:: Activity ::
A verbatim reproduction of the lines below, from the line containing "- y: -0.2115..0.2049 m" through the line containing "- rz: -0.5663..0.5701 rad", both ends included, is the whole required output.

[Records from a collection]
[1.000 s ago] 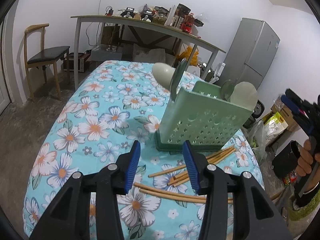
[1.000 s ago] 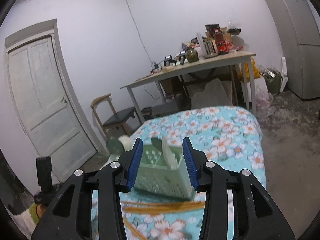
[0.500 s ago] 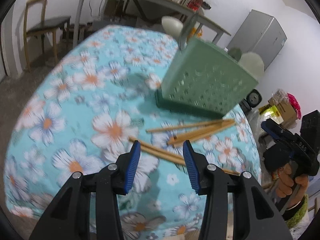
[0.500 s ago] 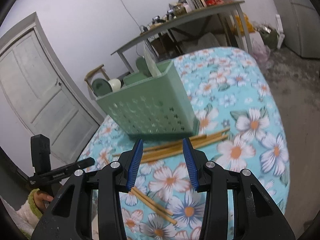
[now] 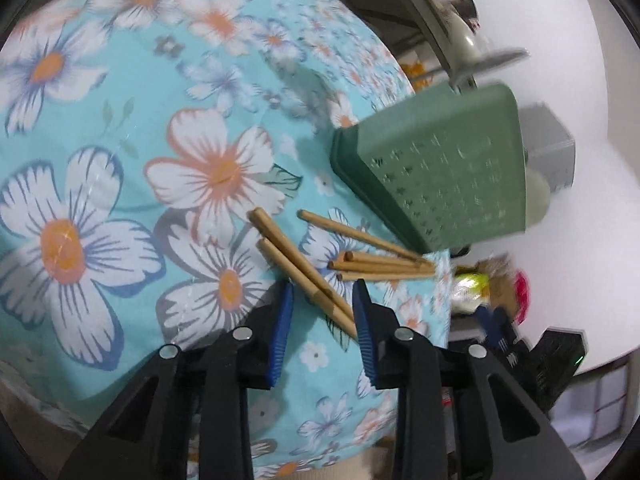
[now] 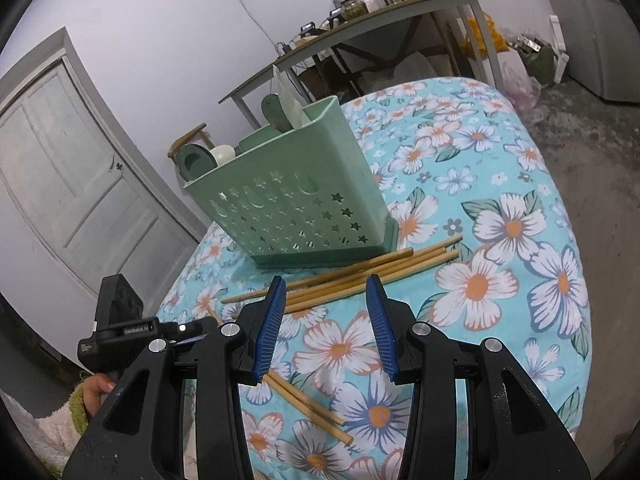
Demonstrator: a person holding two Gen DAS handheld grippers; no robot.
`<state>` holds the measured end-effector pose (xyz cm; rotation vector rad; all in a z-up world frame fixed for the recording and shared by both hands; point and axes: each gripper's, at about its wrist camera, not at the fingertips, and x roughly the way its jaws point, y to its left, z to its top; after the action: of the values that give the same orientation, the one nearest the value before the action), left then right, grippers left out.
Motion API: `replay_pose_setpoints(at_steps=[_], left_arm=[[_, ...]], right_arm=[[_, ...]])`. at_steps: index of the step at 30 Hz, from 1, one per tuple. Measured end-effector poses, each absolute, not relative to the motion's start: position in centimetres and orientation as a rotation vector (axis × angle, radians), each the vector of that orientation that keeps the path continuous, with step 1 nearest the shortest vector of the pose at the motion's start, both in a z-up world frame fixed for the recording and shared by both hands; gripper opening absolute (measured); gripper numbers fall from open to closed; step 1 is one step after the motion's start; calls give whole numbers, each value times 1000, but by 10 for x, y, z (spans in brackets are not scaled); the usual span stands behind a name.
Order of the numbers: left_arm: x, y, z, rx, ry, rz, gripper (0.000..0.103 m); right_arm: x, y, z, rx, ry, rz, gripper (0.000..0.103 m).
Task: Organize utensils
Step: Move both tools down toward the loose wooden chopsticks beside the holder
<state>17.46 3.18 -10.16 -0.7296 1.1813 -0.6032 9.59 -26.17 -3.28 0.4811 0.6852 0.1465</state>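
A green perforated utensil holder (image 5: 448, 168) (image 6: 296, 200) stands on the floral tablecloth with spoons (image 6: 276, 114) inside. Several wooden chopsticks (image 5: 380, 264) (image 6: 360, 272) lie in front of its base. A separate pair of chopsticks (image 5: 296, 264) (image 6: 308, 404) lies closer to the table edge. My left gripper (image 5: 322, 304) is open and straddles the pair just above the cloth. My right gripper (image 6: 326, 300) is open and empty, above the bundle of chopsticks. The left gripper also shows in the right wrist view (image 6: 132, 332).
The floral-cloth table (image 6: 500, 184) drops off at its edges. A long cluttered desk (image 6: 360, 28), a white door (image 6: 68, 184), a chair (image 6: 188, 136) and a fridge (image 6: 600, 28) stand around the room.
My left gripper tilted down and dropped to the table until its jaws straddle the chopstick pair. My right gripper moved closer over the chopstick bundle.
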Motion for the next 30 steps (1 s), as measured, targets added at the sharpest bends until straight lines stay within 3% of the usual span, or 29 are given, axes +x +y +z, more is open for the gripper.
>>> replay_pose_setpoints(at_steps=[5,30], left_arm=[[177,38,-110,-803,1186,-582,13],[172,101,-98,-840,1152,-426,11]], right_arm=[[98,-259,-34,482,692,154,41],[98,-250,-34,457,713,186,42]])
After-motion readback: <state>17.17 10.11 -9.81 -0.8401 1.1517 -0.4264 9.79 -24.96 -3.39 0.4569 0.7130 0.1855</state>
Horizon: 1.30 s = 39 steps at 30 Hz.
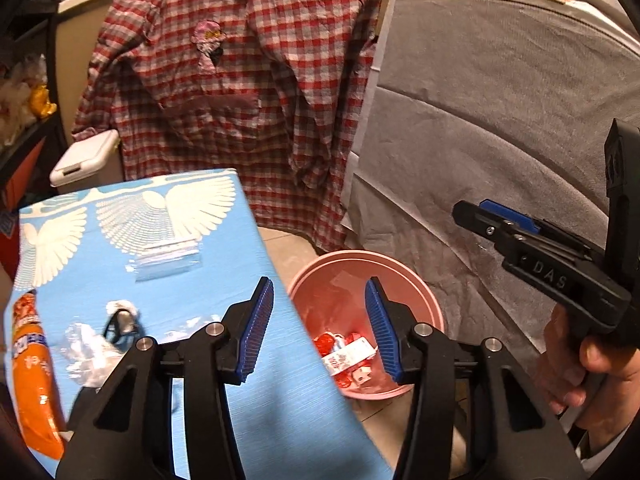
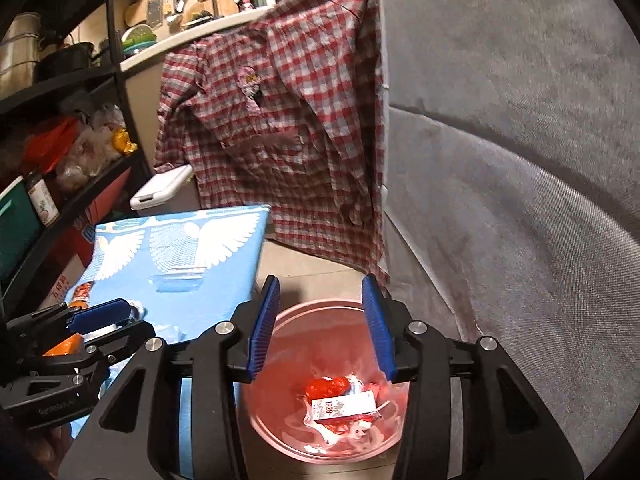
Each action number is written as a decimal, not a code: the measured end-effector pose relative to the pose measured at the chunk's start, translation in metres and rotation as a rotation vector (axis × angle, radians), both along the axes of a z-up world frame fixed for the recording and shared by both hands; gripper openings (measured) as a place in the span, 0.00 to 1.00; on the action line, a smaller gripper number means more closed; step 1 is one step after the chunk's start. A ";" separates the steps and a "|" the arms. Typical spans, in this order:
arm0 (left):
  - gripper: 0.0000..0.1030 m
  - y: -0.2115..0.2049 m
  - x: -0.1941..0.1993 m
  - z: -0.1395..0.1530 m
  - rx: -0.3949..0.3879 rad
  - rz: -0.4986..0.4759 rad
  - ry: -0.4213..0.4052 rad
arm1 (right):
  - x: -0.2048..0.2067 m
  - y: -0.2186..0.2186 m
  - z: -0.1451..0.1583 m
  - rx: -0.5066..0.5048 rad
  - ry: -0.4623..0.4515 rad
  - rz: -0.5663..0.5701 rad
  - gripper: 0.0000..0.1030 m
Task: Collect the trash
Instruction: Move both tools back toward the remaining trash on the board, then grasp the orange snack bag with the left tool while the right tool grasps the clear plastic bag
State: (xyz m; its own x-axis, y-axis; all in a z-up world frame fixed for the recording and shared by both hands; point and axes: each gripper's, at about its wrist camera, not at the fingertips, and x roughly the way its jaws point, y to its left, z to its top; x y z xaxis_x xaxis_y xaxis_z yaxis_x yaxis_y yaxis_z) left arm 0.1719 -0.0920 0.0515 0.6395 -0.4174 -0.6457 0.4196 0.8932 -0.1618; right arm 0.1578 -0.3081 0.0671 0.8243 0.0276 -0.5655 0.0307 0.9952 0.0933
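A pink bucket (image 2: 280, 412) stands on the floor beside a table with a blue cloth (image 1: 256, 400). In the bucket lie red wrappers (image 2: 326, 386) and a small white and red box (image 2: 344, 404). My right gripper (image 2: 320, 328) hovers over the bucket, open, with nothing between its pads. My left gripper (image 1: 320, 328) is open and empty over the table's right edge, with the bucket (image 1: 404, 280) showing between its fingers. On the cloth lie an orange packet (image 1: 32, 380), crumpled clear plastic (image 1: 84, 352), a white scrap with a black cord (image 1: 120, 316) and a clear zip bag (image 1: 168, 264).
A red plaid shirt (image 1: 240, 92) hangs behind the table and bucket. Grey fabric (image 2: 520, 200) covers the right side. A white lidded bin (image 1: 84, 160) stands past the table's far corner, and a dark shelf rack (image 2: 60, 152) with jars and bags fills the left.
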 end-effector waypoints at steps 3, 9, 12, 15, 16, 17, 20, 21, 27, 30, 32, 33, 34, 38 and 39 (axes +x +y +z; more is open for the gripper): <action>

:: Task result ::
  - y: -0.2115..0.2049 m
  - x: -0.1941..0.1993 m
  - z: -0.1395..0.1530 m
  - rx: -0.3949..0.3879 rad
  - rz: -0.4986..0.4759 rad
  - ry: -0.4213..0.4052 rad
arm1 (right):
  - x: -0.2048..0.2067 m
  - y: -0.2186..0.2186 m
  - z: -0.1451..0.1583 m
  - rx: -0.5066..0.5048 rad
  - ry: -0.4623..0.4515 rad
  - rz: -0.5663..0.5701 rad

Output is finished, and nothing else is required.